◆ **WHAT YOU SHOULD DO**
Beginning at the line that holds "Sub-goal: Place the", copy the material below exactly through its last line.

◆ **SOURCE MATERIAL**
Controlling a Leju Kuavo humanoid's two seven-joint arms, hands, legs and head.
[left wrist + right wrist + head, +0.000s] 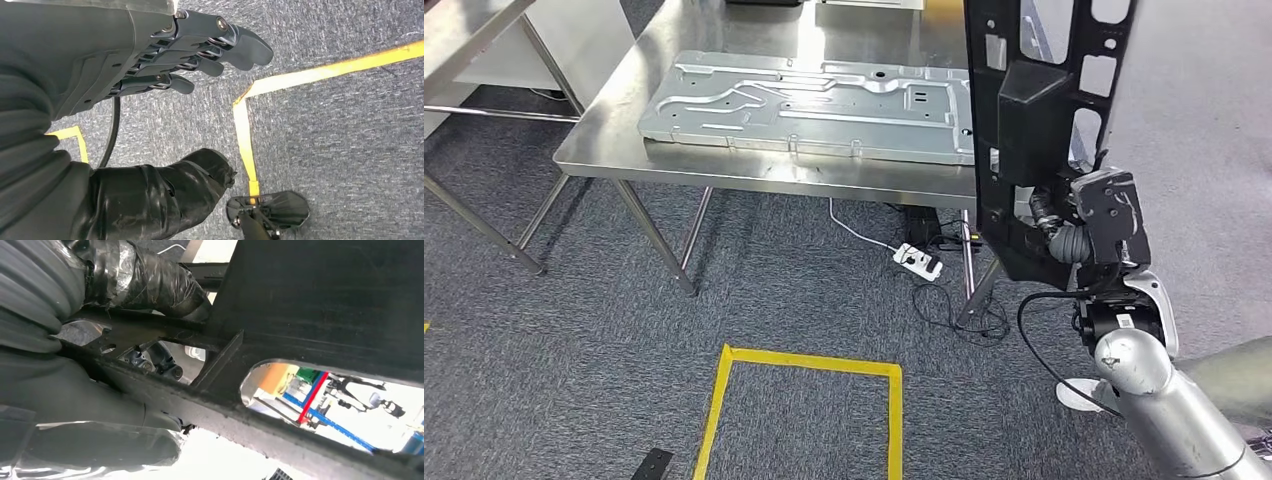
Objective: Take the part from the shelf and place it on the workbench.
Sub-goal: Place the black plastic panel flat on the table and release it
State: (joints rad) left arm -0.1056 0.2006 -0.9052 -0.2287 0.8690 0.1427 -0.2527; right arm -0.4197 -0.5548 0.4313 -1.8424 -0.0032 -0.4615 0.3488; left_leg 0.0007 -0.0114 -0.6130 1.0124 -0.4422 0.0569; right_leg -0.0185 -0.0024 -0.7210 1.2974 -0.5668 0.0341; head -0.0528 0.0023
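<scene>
My right hand grips a long black plastic part with cut-out windows near its lower end and holds it upright at the right of the head view. The part's upper length crosses in front of the right end of the steel workbench. In the right wrist view the taped thumb presses on the black part. My left hand hangs over the carpet, its fingers straight and apart from the thumb, holding nothing.
A large stamped silver metal panel lies flat on the workbench. A white power strip and cables lie on the carpet under the bench. A yellow tape square marks the floor near me. Another steel table's legs stand at the left.
</scene>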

◆ **RESULT OF THE EXERCISE**
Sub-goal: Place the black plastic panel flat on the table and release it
State: (joints rad) left arm -0.1056 0.2006 -0.9052 -0.2287 0.8690 0.1427 -0.2527; right arm -0.4197 -0.5548 0.4313 -1.8424 -0.0032 -0.4615 0.3488; left_leg 0.0007 -0.0114 -0.6130 1.0124 -0.4422 0.0569; right_leg -0.0185 -0.0024 -0.7210 1.2974 -0.5668 0.0341; head -0.0528 0.0023
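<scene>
My right hand grips a long black plastic part with cut-out windows near its lower end and holds it upright at the right of the head view. The part's upper length crosses in front of the right end of the steel workbench. In the right wrist view the taped thumb presses on the black part. My left hand hangs over the carpet, its fingers straight and apart from the thumb, holding nothing.
A large stamped silver metal panel lies flat on the workbench. A white power strip and cables lie on the carpet under the bench. A yellow tape square marks the floor near me. Another steel table's legs stand at the left.
</scene>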

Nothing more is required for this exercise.